Johns Hopkins
Early Breast Cancer Diagnosis

Those of you with hereditary breast cancer (confirmed by the finding that you carry a breast-cancer gene), please listen up.

If you develop breast cancer, your diagnosis will likely be made a decade earlier than were the diagnoses of your relatives in the previous generation. The MD Anderson Center at the University of Texas has completed a study (published in the online September 2011 edition of Cancer) that shows that women who have an inherited gene are commonly diagnosed today 6 years to 10 years earlier than, say, their mothers were.

Subtracting a Decade

This is one of the reasons why, when a woman is diagnosed with hereditary breast cancer, we take a look at her age at diagnosis, and then subtract 10 years from it. We then consider this second number--if it is below 40--to be the age at which the next generation of the woman's family should begin some form of breast screening and monitoring.

For example, say that a mother is diagnosed with breast cancer at age 45, and she is known to be positive for the BRCA gene.
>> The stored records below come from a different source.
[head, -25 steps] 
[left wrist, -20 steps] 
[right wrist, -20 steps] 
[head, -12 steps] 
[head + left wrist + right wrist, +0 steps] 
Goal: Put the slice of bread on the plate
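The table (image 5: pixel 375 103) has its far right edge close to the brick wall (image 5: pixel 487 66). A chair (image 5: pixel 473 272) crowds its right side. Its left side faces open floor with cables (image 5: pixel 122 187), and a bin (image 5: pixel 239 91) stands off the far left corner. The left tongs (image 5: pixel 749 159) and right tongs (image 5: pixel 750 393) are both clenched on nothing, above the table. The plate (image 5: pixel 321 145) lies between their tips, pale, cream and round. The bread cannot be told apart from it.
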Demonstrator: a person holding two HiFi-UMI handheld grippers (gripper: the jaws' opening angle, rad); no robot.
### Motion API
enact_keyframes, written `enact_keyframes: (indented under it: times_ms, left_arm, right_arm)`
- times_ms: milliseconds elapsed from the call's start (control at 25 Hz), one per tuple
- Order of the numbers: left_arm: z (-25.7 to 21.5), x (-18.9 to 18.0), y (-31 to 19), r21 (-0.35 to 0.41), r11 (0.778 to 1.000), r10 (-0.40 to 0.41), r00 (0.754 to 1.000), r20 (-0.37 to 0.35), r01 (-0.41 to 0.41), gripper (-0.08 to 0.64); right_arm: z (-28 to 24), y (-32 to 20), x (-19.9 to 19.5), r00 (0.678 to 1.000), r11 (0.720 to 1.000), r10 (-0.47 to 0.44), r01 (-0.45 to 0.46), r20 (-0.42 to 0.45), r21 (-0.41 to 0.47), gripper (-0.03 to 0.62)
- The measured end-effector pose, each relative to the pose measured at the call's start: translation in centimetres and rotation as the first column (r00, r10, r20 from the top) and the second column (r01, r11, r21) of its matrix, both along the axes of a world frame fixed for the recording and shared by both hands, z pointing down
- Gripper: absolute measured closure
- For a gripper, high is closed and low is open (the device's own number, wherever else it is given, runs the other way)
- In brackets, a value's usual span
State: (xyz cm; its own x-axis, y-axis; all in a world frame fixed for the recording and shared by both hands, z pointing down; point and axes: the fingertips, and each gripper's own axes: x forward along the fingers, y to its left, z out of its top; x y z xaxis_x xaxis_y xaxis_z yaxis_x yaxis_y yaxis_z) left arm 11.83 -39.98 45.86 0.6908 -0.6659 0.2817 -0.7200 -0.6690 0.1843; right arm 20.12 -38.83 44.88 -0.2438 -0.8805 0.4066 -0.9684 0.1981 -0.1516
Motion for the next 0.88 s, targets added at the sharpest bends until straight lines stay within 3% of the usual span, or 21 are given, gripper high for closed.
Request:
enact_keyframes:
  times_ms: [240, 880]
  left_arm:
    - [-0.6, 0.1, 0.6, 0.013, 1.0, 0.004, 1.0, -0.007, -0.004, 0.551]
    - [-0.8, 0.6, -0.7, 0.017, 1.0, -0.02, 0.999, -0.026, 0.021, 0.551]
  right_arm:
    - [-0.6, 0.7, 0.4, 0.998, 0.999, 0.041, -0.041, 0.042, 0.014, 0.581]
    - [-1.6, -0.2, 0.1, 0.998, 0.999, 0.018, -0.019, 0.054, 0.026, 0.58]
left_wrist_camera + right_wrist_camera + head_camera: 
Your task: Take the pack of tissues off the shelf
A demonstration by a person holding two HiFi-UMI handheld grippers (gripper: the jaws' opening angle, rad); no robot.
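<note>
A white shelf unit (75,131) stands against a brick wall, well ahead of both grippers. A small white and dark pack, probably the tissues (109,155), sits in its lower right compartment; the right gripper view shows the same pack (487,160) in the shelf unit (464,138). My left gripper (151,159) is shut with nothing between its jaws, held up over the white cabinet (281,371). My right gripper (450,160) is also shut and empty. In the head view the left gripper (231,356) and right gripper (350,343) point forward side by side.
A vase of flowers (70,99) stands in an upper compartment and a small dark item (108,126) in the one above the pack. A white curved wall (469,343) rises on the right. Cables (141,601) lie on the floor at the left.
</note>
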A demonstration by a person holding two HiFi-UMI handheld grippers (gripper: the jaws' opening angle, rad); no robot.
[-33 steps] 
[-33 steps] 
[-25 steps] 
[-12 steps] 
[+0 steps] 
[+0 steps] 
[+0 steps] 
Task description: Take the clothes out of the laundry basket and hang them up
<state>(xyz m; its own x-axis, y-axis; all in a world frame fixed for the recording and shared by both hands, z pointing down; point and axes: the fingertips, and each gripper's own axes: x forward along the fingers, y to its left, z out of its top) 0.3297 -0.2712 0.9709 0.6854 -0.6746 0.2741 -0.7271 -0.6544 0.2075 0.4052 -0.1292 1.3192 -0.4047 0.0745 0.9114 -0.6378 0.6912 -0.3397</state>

This means that we will strongly recommended that her daughter, rather than waiting until the usual age of 40, begin yearly breast screenings, including imaging, at age 35 (that is, 45 years minus 10 years). 

One Caveat With This Guideline

It is important to note, however, that performing imaging studies on very young women--those still in their teens and 20s--has not yielded much benefit, since their breast tissue is naturally very dense. Still, if anyone in the previous generation was diagnosed in her 30s, then the new generation of girls should begin doing self-breast exams and having clinical breast exams by the physician that much earlier.